When copying the listing below, skip every picture and keep each word as it stands.

Segment Start: The data

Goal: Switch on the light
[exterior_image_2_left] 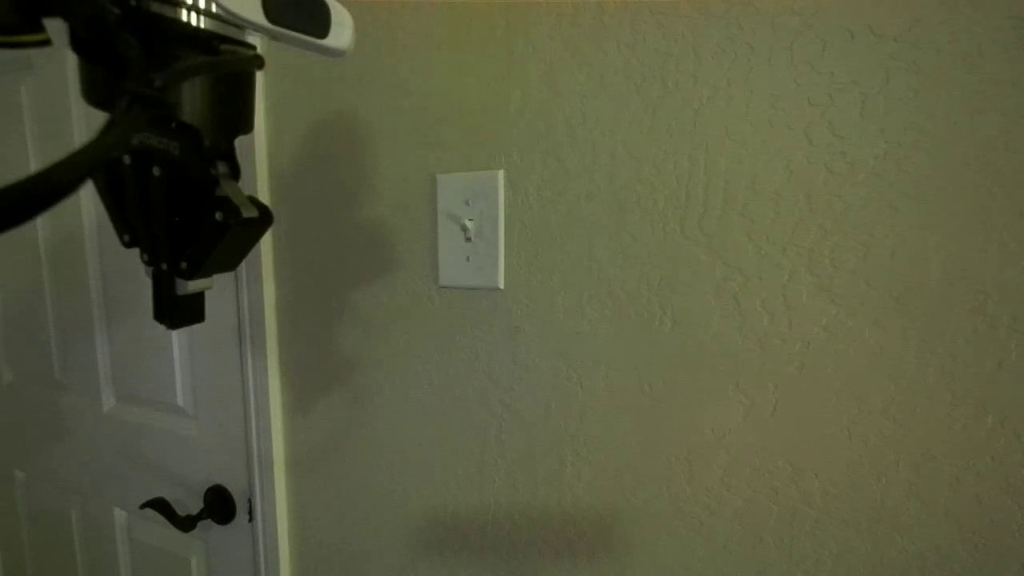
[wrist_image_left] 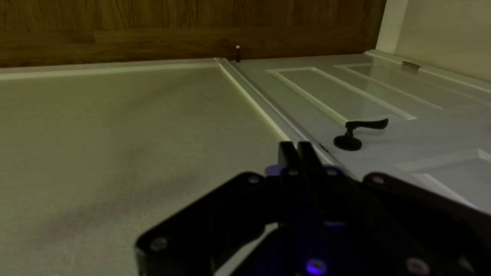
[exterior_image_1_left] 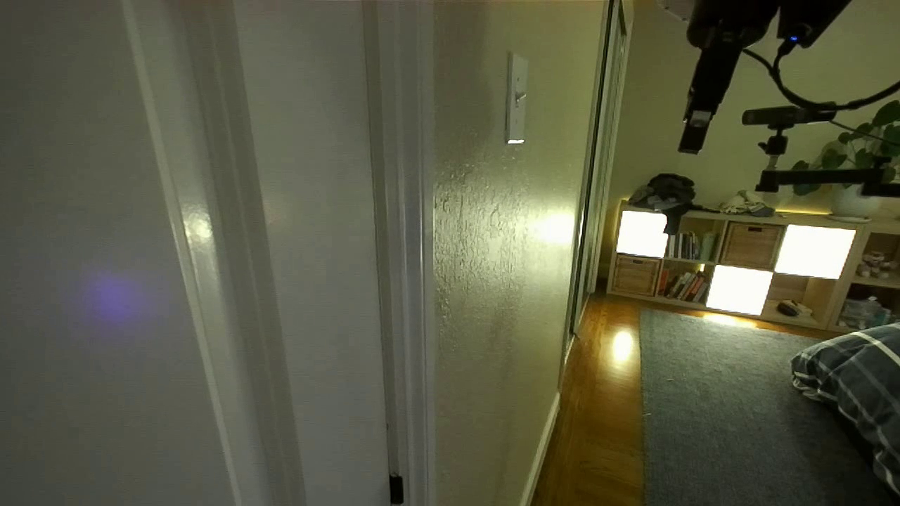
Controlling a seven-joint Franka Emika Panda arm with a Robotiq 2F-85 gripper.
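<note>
Textured beige wall (exterior_image_2_left: 720, 336) carries white upright rectangular switch plate (exterior_image_2_left: 486, 232); black jointed gripper (wrist_image_left: 295, 147) hangs apart, clenched empty, so likely approach step, next: align and flick small white toggle (exterior_image_2_left: 469, 230).

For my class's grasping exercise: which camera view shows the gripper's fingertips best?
The wrist view: the gripper fills the foreground, both fingertips side by side and close together. Both exterior views show the gripper, but neither clearly separates its fingertips.
</note>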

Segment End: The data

**Exercise output:**
Goal: Switch on the light
[exterior_image_2_left] 
[wrist_image_left] 
[exterior_image_1_left] 
Controlling a seven-joint Franka Emika Panda arm with a Robotiq 2F-85 gripper.
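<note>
Textured beige wall (exterior_image_2_left: 720, 336) carries white upright rectangular switch plate (exterior_image_2_left: 486, 232); black jointed gripper (wrist_image_left: 295, 147) hangs apart, clenched empty, so likely approach step, next: align and flick small white toggle (exterior_image_2_left: 469, 230).

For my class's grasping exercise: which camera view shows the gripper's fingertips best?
The wrist view: the gripper fills the foreground, both fingertips side by side and close together. Both exterior views show the gripper, but neither clearly separates its fingertips.
</note>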

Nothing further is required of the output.